19.7.07

At the height of ...

This just in:

My doctor, a wonderful woman who doesn't bat an eye at my asking about testosterone, talking about queer medical issues, etc. has told me she cannot sign a "Generic Task Statement" for the military until I see a cardiologist and get two tests done...

There goes my quick entrance plan. I don't understand why I had to wait for my medical to be given this form "Does the patient have any medical problems that would prevent them from doing these tasks" sort of deal. Somehow I think I won't get in. And yet, I went through all the trouble of the interviews, everything else is set. Now this comes up.

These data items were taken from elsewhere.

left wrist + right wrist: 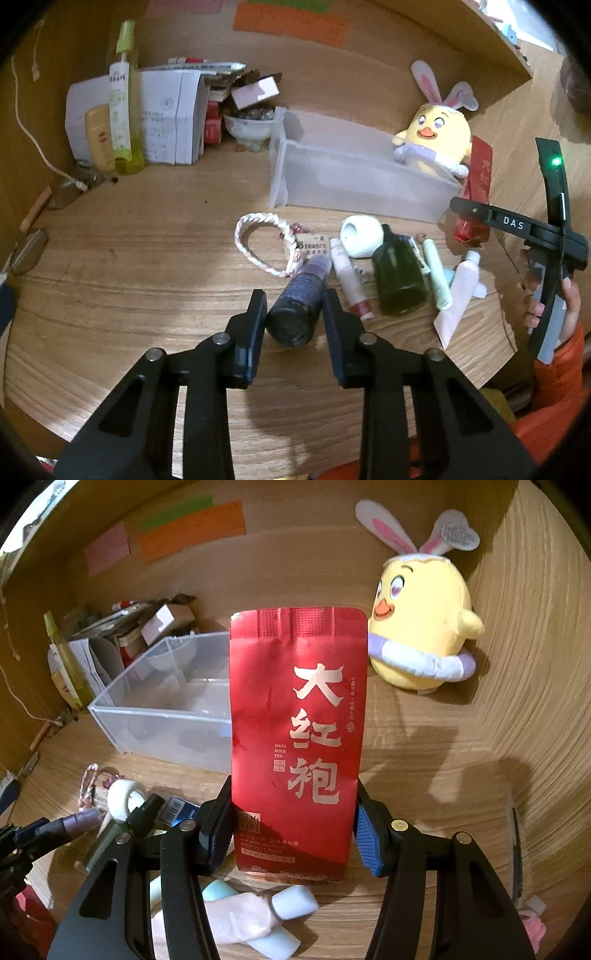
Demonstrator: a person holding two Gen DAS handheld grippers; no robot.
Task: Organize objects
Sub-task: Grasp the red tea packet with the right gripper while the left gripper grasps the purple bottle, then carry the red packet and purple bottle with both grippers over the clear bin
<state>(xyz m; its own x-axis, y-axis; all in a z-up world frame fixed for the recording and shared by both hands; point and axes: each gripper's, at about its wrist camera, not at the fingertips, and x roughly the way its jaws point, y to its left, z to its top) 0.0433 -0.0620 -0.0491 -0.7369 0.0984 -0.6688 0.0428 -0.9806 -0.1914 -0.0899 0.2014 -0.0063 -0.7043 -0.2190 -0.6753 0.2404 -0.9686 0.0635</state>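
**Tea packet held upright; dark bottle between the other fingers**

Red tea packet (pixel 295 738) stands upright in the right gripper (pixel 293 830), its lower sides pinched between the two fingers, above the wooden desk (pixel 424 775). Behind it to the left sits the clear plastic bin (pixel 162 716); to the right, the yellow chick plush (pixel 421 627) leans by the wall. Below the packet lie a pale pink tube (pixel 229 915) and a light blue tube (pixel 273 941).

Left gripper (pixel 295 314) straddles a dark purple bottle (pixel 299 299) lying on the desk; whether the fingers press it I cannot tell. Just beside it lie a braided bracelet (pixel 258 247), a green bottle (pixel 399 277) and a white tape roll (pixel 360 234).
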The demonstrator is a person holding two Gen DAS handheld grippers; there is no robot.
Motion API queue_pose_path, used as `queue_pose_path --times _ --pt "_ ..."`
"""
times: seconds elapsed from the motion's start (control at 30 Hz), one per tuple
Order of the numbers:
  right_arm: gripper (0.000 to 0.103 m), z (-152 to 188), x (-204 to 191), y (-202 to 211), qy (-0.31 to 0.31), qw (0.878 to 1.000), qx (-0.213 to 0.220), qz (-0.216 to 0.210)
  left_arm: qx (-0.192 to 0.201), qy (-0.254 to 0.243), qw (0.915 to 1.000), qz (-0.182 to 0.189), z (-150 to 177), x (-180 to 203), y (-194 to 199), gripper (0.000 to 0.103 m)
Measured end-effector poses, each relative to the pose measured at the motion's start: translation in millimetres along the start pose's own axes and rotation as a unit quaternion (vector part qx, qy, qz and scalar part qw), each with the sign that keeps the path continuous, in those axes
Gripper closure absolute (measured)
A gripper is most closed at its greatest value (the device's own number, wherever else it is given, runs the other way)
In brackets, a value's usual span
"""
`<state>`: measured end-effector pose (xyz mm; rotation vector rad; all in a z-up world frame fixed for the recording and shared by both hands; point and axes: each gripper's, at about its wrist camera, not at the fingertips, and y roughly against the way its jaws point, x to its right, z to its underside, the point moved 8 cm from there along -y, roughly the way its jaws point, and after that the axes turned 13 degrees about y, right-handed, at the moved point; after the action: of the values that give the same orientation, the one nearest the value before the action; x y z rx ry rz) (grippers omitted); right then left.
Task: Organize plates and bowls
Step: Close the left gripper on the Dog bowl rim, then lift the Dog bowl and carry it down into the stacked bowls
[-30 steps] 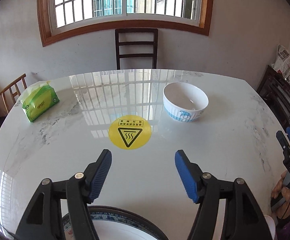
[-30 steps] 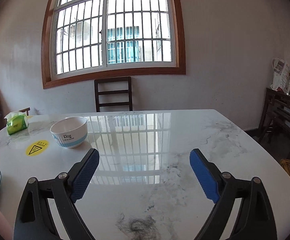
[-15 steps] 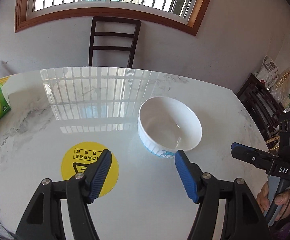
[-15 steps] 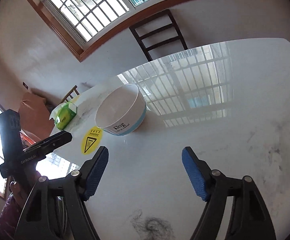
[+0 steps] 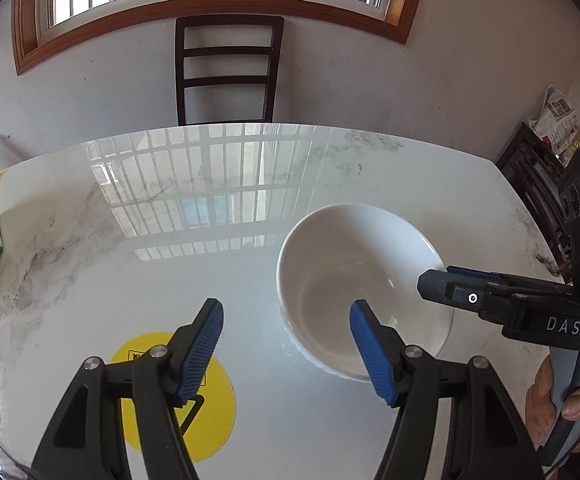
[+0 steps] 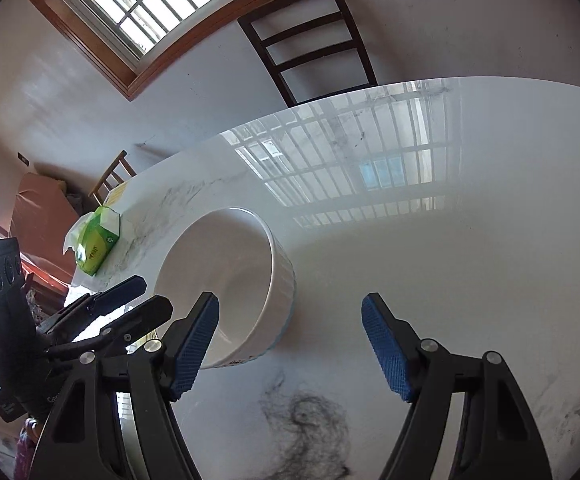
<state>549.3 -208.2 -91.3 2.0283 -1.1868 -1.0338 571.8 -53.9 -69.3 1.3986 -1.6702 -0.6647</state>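
Two grippers near one bowl. L gripper [image 5: 286,320]: jaws apart, nothing clamped; its R pad shows over the bowl's near rim, its L pad over bare table beside a yellow sticker [image 5: 214,396]. Touch w/ rim: cannot tell. R gripper [image 6: 290,320]: jaws closing but not yet on anything; bowl wall lies partly betw. them, L pad over the bowl's opening, R pad well clear over bare table. Bowl [image 5: 363,288] white, ribbed outside, empty, upright on the table [image 5: 170,248], which is white marble w/ window glare. In L view the R gripper comes in from the right, tips at the bowl's far-right rim, a hand [image 5: 561,404] on its handle. Further out: green tissue pack [image 6: 96,246] near table's left edge, dark chair [image 5: 228,70] behind table, window above.
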Motion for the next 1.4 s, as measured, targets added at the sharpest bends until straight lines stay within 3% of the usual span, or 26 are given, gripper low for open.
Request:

It seems my Mitral Valve Prolapse w/ regurgitation is worse. Much worse than it was before, and will probably continue to worsen. I.e. one of my heart valves doesn't close/open properly, letting blood flow the wrong way in my heart. Eventually, this can lead to more severe complications. Meaning I could have to take medication or have preventative surgery. Open fucking heart surgery.

And this, because I'm tall. All my ligaments (like the one that closes my heart, or my bad slips-out-of-socket-without-isometric-exercise-knee) are loose. Funny, this reminds me of the last time being tall royally fucked me: too tall to become a fighter pilot... learned after seeing doctors to make sure it wouldn't be the case, joining the Air Cadets (And half-way through), planning for it and dreaming of it since the age of 5.

Now I might never get in. All because of my fucking height.